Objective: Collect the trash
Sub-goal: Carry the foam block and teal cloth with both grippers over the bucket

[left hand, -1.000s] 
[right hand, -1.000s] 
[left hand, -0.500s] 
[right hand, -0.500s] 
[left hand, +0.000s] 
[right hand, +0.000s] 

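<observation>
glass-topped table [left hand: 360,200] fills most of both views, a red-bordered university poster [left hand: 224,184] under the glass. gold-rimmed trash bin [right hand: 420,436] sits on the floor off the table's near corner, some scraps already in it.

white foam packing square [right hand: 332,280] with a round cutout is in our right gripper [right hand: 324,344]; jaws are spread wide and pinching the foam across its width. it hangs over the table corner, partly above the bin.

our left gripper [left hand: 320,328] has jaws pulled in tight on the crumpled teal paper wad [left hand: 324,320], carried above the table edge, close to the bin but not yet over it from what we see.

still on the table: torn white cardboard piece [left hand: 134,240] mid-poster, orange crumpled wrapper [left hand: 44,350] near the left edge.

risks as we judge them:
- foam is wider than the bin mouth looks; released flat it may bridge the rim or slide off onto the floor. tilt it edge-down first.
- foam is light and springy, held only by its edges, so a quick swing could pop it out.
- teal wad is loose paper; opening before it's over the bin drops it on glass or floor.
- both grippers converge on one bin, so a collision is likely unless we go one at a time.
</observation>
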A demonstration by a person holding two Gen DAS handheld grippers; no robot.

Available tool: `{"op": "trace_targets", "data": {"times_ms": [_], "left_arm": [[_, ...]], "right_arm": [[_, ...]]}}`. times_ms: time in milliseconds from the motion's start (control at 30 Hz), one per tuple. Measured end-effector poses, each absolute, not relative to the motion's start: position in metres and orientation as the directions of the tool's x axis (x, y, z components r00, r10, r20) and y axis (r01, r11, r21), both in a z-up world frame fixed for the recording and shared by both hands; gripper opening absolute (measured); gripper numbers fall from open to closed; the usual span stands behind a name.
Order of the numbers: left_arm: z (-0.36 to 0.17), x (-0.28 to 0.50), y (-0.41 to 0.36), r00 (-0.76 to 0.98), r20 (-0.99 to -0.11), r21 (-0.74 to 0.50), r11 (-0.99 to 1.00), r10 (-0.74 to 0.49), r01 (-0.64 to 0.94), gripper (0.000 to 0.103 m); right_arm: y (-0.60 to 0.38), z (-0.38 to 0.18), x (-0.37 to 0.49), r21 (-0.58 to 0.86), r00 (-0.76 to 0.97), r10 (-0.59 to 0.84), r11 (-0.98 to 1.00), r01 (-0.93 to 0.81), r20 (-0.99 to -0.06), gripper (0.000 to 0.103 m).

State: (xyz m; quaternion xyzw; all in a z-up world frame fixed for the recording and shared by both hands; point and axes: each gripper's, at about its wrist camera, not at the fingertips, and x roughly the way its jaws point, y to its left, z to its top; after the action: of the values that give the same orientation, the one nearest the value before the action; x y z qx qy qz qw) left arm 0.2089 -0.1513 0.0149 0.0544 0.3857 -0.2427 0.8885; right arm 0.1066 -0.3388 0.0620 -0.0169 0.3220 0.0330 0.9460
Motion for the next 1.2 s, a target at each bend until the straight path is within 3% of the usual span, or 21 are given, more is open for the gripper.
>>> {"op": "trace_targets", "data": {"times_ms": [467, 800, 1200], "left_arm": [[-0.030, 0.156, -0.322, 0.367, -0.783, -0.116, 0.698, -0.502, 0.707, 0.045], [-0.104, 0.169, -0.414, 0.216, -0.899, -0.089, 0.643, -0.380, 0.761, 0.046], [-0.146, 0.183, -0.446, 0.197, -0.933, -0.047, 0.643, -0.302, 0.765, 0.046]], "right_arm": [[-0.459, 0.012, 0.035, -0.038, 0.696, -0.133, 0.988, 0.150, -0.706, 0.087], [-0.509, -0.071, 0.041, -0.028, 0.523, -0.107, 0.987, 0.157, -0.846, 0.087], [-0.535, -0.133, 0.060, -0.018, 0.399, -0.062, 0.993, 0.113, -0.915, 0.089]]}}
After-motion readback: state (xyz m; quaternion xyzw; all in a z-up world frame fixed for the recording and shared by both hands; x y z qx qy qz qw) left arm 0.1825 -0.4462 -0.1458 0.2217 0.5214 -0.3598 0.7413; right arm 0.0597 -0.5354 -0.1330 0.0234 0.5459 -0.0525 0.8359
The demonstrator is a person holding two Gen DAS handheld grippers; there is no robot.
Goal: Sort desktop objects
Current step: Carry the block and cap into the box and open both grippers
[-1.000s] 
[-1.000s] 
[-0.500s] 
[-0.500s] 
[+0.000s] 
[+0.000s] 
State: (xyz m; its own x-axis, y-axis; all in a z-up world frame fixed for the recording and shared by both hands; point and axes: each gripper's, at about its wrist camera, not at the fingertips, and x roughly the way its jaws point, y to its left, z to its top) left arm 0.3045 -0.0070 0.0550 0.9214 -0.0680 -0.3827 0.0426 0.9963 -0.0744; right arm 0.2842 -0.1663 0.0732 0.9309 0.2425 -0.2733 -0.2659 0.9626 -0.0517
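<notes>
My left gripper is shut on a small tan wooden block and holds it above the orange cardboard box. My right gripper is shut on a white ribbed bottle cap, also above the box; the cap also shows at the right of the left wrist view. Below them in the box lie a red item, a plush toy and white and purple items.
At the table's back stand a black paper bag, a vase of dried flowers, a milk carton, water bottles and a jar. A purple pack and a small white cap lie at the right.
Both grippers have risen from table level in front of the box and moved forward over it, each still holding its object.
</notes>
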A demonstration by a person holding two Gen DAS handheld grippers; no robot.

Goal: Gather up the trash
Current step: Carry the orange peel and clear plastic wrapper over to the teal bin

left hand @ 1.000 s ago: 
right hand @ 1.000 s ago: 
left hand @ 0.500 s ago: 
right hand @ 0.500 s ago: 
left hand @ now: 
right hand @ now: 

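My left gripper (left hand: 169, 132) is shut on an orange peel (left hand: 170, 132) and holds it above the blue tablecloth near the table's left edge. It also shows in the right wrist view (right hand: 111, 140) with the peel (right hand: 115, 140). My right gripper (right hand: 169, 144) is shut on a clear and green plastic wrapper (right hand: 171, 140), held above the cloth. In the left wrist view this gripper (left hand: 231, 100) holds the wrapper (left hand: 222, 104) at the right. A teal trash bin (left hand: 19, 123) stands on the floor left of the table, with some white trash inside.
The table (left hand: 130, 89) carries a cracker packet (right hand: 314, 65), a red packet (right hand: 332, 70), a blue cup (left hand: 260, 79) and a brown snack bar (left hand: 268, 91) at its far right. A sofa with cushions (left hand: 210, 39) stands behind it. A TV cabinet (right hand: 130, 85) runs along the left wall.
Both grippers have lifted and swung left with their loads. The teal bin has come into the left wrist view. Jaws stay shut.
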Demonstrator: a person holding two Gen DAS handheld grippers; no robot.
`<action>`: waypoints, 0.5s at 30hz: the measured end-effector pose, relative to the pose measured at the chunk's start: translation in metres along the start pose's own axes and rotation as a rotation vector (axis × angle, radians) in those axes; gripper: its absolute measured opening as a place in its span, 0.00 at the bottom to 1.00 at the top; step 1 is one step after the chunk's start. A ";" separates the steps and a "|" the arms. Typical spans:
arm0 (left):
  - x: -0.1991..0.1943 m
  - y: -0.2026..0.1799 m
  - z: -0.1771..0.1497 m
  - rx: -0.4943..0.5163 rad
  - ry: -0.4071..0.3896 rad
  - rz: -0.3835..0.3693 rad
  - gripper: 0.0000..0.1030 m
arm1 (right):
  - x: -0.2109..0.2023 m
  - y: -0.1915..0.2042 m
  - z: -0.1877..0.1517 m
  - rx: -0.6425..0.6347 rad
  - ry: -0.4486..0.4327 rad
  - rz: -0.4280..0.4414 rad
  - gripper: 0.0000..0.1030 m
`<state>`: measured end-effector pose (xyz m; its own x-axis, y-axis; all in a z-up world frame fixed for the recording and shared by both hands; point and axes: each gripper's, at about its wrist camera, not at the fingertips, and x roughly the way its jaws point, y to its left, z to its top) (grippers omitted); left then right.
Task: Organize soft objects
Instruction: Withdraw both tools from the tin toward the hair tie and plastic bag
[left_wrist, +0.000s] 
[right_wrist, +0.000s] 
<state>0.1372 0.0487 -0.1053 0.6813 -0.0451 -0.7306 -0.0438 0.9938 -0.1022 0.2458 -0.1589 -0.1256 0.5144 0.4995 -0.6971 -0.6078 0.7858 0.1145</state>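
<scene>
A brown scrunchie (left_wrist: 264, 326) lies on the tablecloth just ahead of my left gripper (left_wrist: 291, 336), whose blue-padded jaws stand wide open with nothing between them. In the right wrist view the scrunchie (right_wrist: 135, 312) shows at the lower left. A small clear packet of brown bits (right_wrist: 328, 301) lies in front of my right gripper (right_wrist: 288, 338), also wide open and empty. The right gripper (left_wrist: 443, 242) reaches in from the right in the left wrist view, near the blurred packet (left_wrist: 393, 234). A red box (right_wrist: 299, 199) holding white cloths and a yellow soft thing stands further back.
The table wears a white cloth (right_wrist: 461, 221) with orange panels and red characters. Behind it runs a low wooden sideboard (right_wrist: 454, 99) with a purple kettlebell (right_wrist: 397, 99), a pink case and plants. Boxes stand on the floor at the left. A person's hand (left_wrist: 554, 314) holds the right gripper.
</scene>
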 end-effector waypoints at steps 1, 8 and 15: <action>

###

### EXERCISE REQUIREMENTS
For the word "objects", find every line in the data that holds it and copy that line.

### TASK OUTPUT
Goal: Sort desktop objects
Task: Organize soft objects

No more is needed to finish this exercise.